## TASK PROMPT
Don't include any picture when you restate the data word for word.

## DATA EXCERPT

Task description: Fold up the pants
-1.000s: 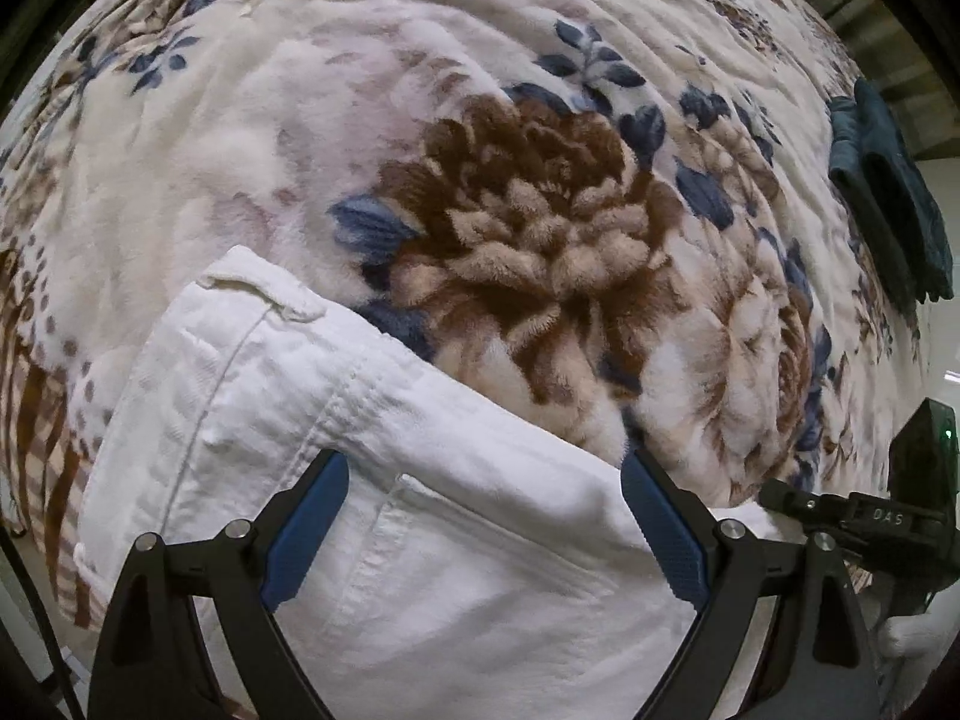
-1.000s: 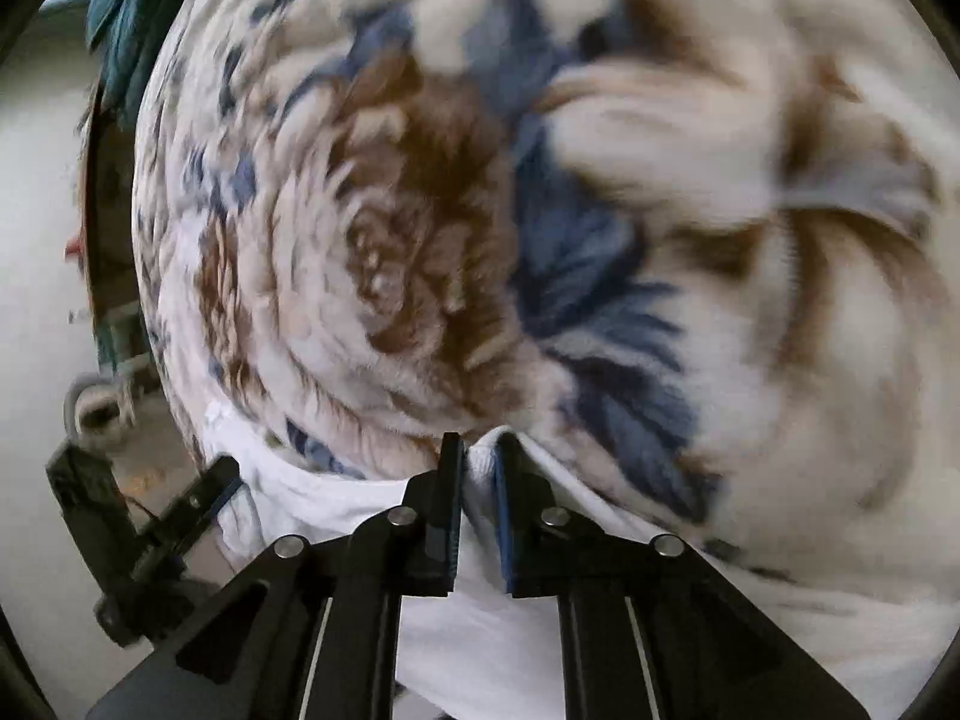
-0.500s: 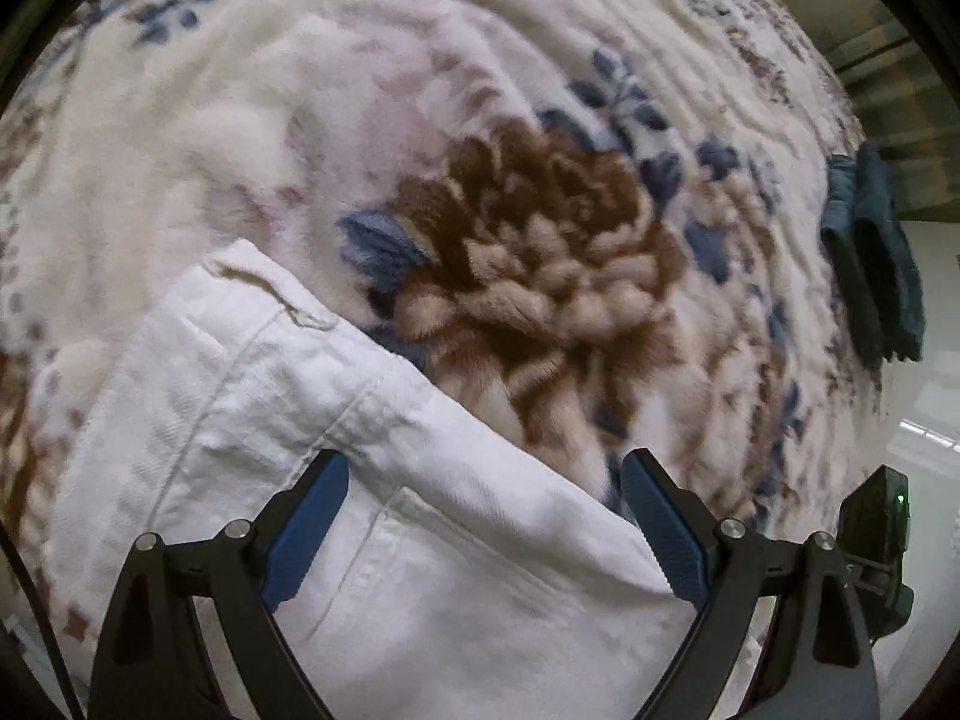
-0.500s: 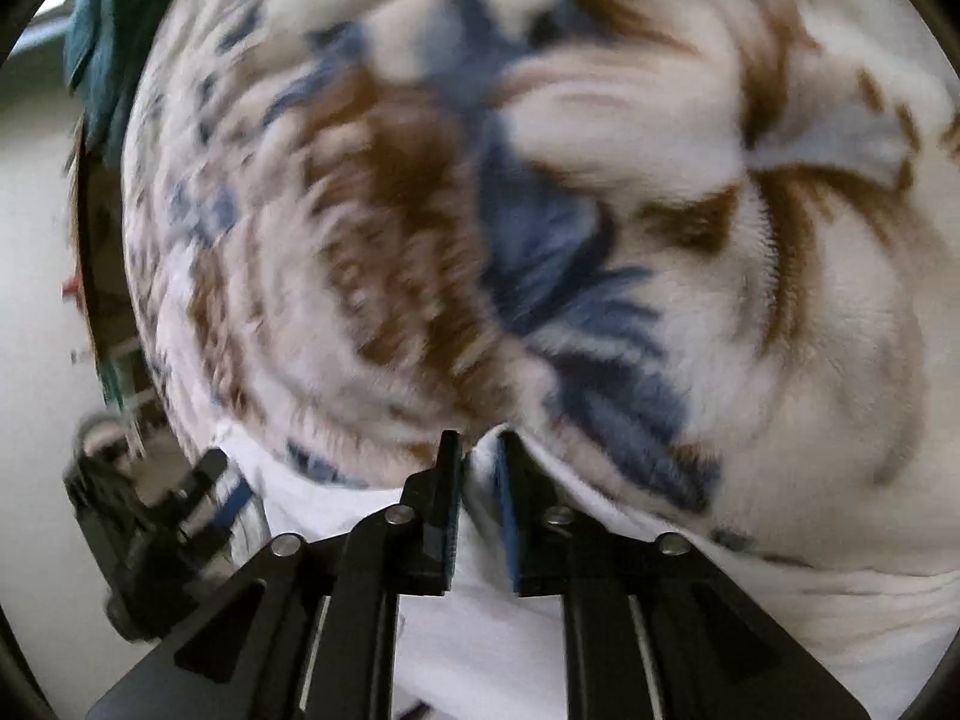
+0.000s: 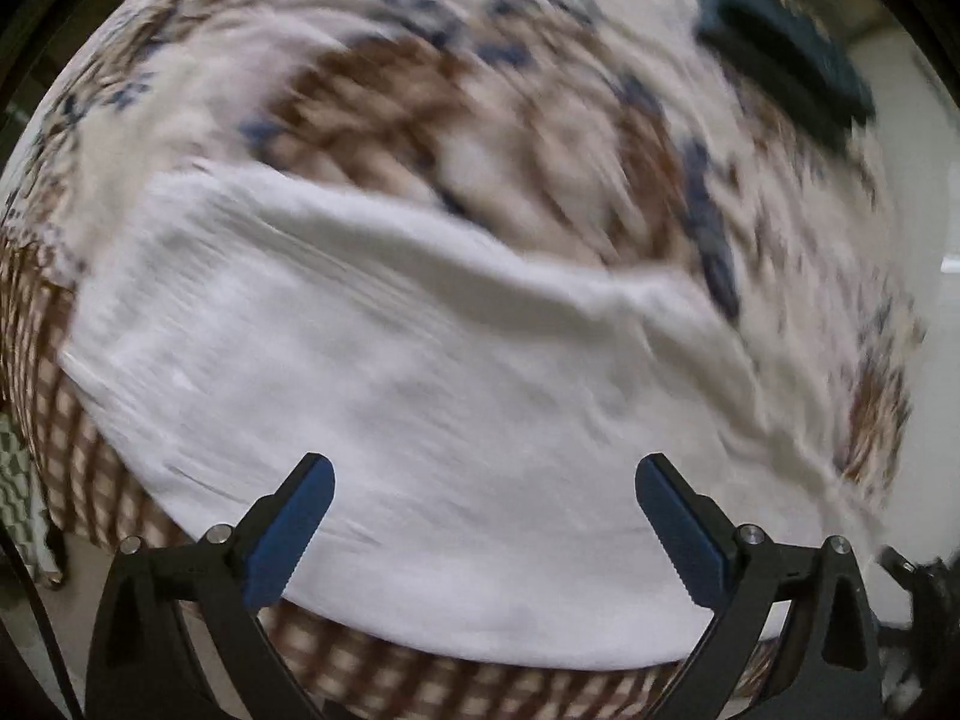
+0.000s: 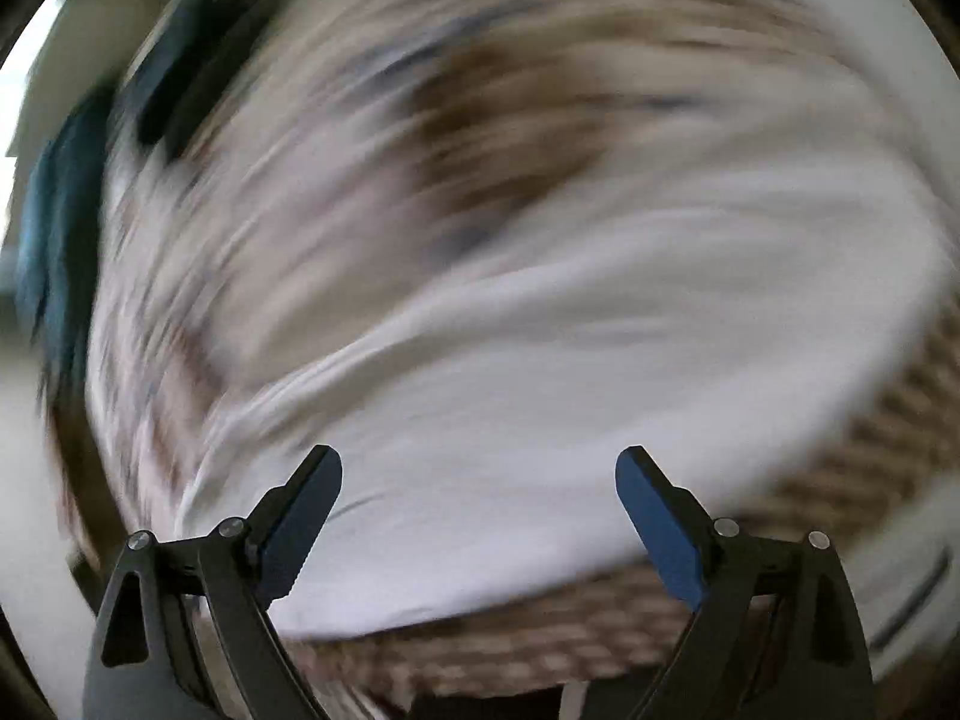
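Where the left wrist view looks down, both frames being blurred: left tool (image 5: 485, 516), jaws spread wide and just opened further, nothing between the blue pads (image 5: 288, 531), clear of the cloth. Pants (image 5: 390, 408), white, lie flat on the floral blanket (image 5: 420, 90) and fill the lower middle of the view; their near edge reaches the blanket's checked border (image 5: 78, 438). Dark teal cloth (image 5: 786, 54) sits at the blanket's far right edge, well apart from the pants.

Right wrist view: right tool (image 6: 479, 516), jaws just opened from a near-clenched stand and now released, nothing between the pads (image 6: 300, 531). Pants (image 6: 540, 408) lie under the tool on the blanket (image 6: 480, 108), one fold ridge running across them. Checked border (image 6: 840, 480) shows just beside the pants' near edge. Teal cloth (image 6: 54, 222) lies at the blanket's far left edge.
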`<action>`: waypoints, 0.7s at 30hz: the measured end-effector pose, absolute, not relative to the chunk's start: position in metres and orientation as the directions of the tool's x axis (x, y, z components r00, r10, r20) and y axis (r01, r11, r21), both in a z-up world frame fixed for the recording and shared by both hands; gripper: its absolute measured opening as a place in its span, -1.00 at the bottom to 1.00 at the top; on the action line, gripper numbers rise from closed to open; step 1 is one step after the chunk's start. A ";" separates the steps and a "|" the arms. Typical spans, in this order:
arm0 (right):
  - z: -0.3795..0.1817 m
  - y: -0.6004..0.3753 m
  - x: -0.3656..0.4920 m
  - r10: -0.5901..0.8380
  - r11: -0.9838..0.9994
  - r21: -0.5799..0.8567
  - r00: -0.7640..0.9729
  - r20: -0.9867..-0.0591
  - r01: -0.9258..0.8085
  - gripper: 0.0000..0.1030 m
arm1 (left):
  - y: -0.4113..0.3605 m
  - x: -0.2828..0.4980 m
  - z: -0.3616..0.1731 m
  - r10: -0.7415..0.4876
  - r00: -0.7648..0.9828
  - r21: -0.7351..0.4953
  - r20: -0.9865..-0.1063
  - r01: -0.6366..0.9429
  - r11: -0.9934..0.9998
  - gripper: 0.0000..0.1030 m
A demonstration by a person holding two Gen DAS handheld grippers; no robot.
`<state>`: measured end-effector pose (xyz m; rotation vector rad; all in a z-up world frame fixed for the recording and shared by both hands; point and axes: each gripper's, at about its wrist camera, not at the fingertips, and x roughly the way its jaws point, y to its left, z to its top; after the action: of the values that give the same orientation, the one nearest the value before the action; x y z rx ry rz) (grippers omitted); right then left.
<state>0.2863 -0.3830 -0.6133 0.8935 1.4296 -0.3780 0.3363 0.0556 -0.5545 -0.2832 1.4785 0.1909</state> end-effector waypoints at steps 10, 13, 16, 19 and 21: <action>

## WRITTEN SOLUTION
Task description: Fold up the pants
-1.000s: 
-1.000s: 
-0.500s: 
-0.500s: 
+0.000s: 
+0.000s: 
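Where the left wrist view looks down, both frames being blurred: left tool (image 5: 485, 516), jaws spread wide and just opened further, nothing between the blue pads (image 5: 288, 531), clear of the cloth. Pants (image 5: 390, 408), white, lie flat on the floral blanket (image 5: 420, 90) and fill the lower middle of the view; their near edge reaches the blanket's checked border (image 5: 78, 438). Dark teal cloth (image 5: 786, 54) sits at the blanket's far right edge, well apart from the pants.

Right wrist view: right tool (image 6: 479, 516), jaws just opened from a near-clenched stand and now released, nothing between the pads (image 6: 300, 531). Pants (image 6: 540, 408) lie under the tool on the blanket (image 6: 480, 108), one fold ridge running across them. Checked border (image 6: 840, 480) shows just beside the pants' near edge. Teal cloth (image 6: 54, 222) lies at the blanket's far left edge.
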`<action>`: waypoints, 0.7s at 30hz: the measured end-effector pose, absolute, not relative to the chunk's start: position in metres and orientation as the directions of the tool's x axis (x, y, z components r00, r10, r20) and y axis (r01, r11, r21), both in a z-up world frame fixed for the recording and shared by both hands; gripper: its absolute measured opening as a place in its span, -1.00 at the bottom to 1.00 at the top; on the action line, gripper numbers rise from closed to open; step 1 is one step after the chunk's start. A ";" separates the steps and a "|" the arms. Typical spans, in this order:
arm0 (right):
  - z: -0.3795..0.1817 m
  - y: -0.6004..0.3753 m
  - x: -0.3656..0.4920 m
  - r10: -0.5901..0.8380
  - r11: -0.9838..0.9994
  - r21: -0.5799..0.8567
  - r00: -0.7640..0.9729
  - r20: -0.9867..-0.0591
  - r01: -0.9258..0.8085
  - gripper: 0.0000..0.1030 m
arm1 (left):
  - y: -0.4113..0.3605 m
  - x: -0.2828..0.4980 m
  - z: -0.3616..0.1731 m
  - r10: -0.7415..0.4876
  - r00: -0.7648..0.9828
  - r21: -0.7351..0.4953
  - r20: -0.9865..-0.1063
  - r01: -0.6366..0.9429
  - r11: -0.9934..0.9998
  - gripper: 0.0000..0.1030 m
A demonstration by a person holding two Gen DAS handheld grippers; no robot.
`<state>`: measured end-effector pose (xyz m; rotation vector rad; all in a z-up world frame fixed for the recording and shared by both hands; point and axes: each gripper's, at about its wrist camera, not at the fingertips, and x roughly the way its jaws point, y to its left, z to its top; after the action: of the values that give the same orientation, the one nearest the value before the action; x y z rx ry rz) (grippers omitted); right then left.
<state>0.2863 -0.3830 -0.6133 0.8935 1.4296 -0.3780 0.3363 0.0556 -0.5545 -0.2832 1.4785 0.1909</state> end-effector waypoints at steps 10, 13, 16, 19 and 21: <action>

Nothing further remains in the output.